Deals 101: Recording Contracts Terminology – Music industry jargon busting
Deals 101: Recording Contracts Terminology
Signing a record deal may initially seem like reaching the apex of your career. However, things may quickly turn sour if you rush to sign a contract without understanding the legal terminologies that are part and parcel of record deals. These come in various shapes and sizes and largely depend on the size and type of record label, the status of the artist and (unsurprisingly) the money involved.
Recording contracts are a nightmare to decipher. Thankfully, we’re here to bust some migraine-inducing jargon, and to safeguard our artists from dodgy deals.
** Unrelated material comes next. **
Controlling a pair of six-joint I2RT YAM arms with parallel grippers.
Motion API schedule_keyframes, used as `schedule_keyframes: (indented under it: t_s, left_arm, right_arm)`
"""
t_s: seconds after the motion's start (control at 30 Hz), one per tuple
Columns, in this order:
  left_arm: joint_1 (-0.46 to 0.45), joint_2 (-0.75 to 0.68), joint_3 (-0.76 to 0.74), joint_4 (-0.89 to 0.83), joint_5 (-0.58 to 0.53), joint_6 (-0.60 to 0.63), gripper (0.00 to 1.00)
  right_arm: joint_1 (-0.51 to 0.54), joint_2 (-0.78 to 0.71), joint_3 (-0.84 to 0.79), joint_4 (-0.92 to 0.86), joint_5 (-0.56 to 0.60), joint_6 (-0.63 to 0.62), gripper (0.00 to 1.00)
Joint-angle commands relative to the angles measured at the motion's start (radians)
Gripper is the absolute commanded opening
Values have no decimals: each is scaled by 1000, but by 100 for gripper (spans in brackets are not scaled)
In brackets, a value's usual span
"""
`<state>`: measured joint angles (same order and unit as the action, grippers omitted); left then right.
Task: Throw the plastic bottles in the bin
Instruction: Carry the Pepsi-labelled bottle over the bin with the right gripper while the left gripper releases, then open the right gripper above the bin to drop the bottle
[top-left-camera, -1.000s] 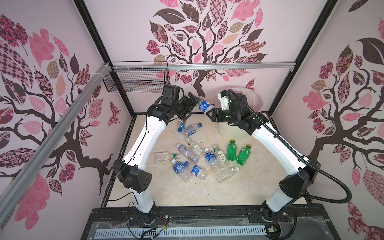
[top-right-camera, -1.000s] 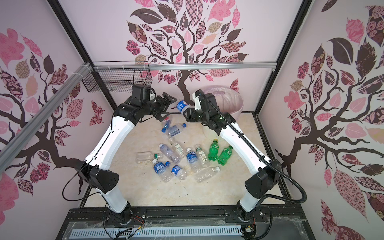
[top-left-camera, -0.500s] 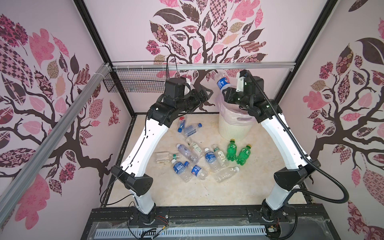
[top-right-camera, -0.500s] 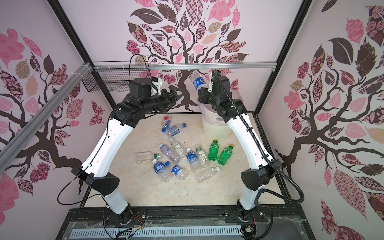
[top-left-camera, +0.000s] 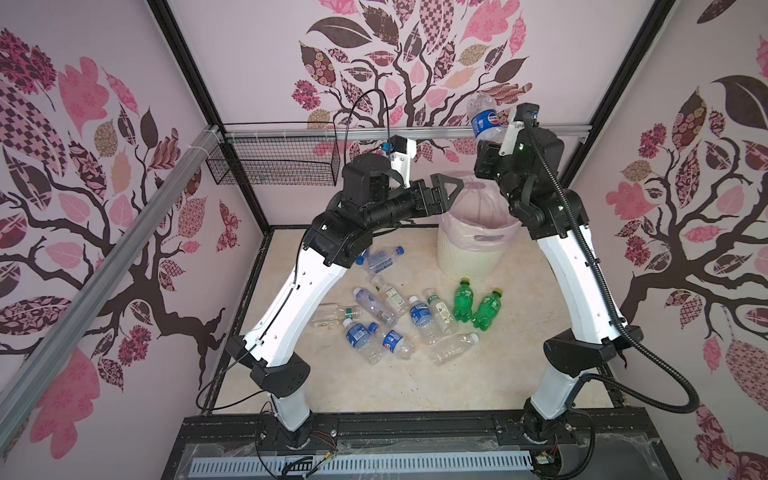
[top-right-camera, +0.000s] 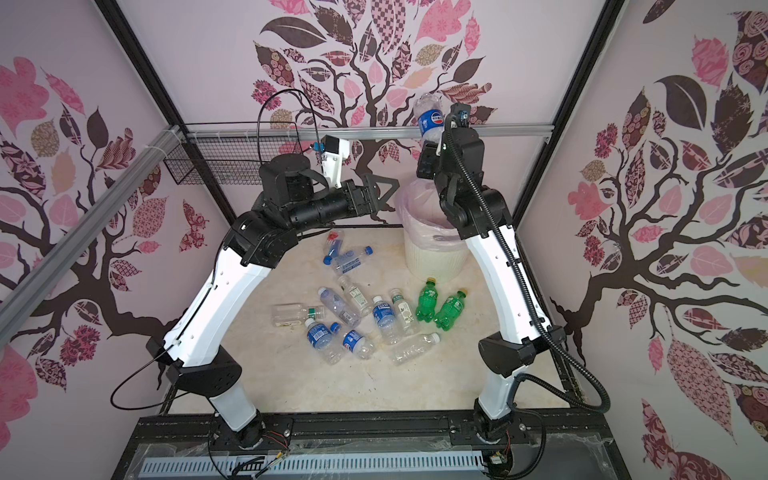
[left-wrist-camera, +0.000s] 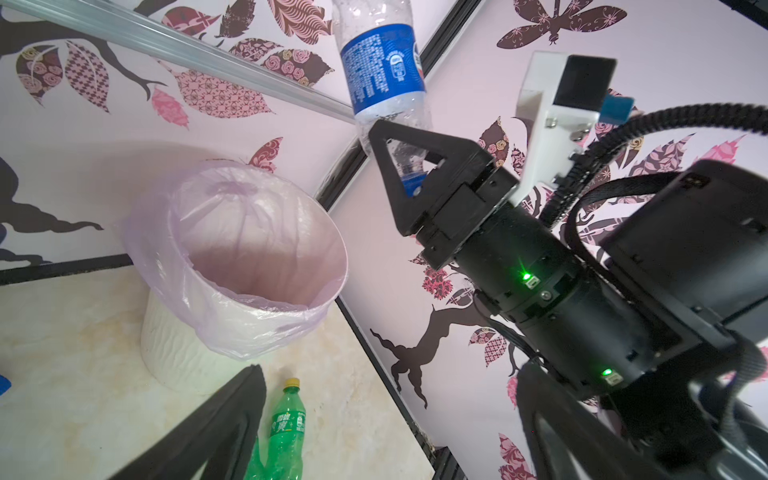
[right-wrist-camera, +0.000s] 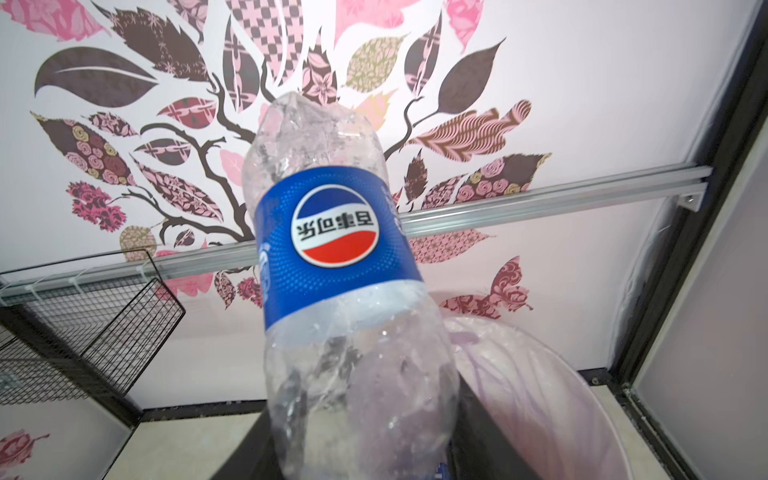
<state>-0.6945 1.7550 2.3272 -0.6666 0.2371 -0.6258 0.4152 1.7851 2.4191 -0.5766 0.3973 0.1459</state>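
Right gripper (top-left-camera: 485, 144) now pinches the blue-label bottle (top-left-camera: 482, 120), raised high near the bin (top-left-camera: 469, 257) at 1 o'clock. Left gripper (top-left-camera: 448, 188) spread, empty; we expect the drop next.

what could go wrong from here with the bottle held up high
1. The right gripper holds the blue-label bottle by its neck, well above the bin; dropped from there, it may hit the rim and bounce out.
2. The open left gripper hangs beside the bin's rim, so the falling bottle could clip it.
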Motion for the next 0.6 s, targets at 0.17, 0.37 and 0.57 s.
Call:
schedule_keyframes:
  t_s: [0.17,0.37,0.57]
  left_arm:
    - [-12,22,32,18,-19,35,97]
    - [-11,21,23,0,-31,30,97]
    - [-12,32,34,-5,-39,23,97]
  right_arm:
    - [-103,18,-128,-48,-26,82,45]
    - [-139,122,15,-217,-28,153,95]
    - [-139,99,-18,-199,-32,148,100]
Purpose: Essentially, the whole business model of record labels revolves around exploiting artists’ works. A “fair” contract determines the terms and the limits of exploitation e.g. money made on physical sales go to the label, but the money made from shows goes to the artist and their team.
Territory: where the deal applies. Just the US? Japan? Worldwide? Everywhere except Australia?
Option: gives the label first refusal on a release (or releases) after the first one is delivered and out in the world. Make sure there is an overall ‘long stop’ provision so that you don’t get tied up in one deal for the rest of your career. Furthermore, read the contract carefully to ensure that the label doesn’t demand ‘commercially satisfactory’ music – unless this is what you want to create, of course.
Term: how long the deal lasts – usually calculated on the length of the initial recording period plus the options. All these periods are usually around 12 months, and if an agreed-upon release doesn’t happen, your contract should let you bounce. Again, you really don’t want to be stuck in a contract where you’re waiting on endlessly delayed releases.
Rights Granted: A record label is the legal owner of a record and the copyrights if they have commissioned and paid for it. However, if you negotiate the terms and pay for the recording session etc out of your own pocket, you could potentially retain part of the ownership.
Exclusivity: Record labels usually demand exclusivity. This means that you cannot record for another label or release a collaboration with another artist. Due to the large number of collaborations that are currently shaking up the industry, a ‘sideman’ provision can be included in a contract, allowing you to collaborate with other artists.
Advance: the money given upfront that offsets against future earnings.
Other types of deals that you should know about
Royalty-rate deal: you get paid a percentage of each unit sold/streamed. This is an industry standard for majors.
50/50 Profit Share: once the money has been recouped (made back what was spent on it), the label and the artist split the income 50/50. The standard for smaller/indie labels
Publishing Deal: remember – this is separate from your recording deal! This covers your songwriting, not the recordings of your songwriting. The latter is what the label deal is all about! Advances, terms, options etc. can all apply here as well.
P&D: a.k.a Pressing & Distribution deal. You can go straight to a distributor, who pays the costs of manufacturing & distributing your record (instead of you having to pay for everything up front).
Management Deal: managers usually take 15-20% of your gross income. This is a pretty hefty cut – but is definitely worth it if you have a hard-working manager who dedicates their life to you.
360 Deal: In this case, a label invests in – but also takes money from – every single aspect of your career… including live performances, merch sales, brand deals etc.
Single Deal: A good way to test if you and a particular label are compatible. There’s less commitment on both sides than if you agreed on a full album deal.
Production Deal: a short-term deal to create recordings with a particular producer with the intention of getting the music in front of the right people. This is kinda like a mini-record deal but is much smaller and shorter-term in scope.
Before signing a contract, make sure that you consult with a specialist lawyer so that you can be a hundred per cent confident that you’re making the right decision for your career.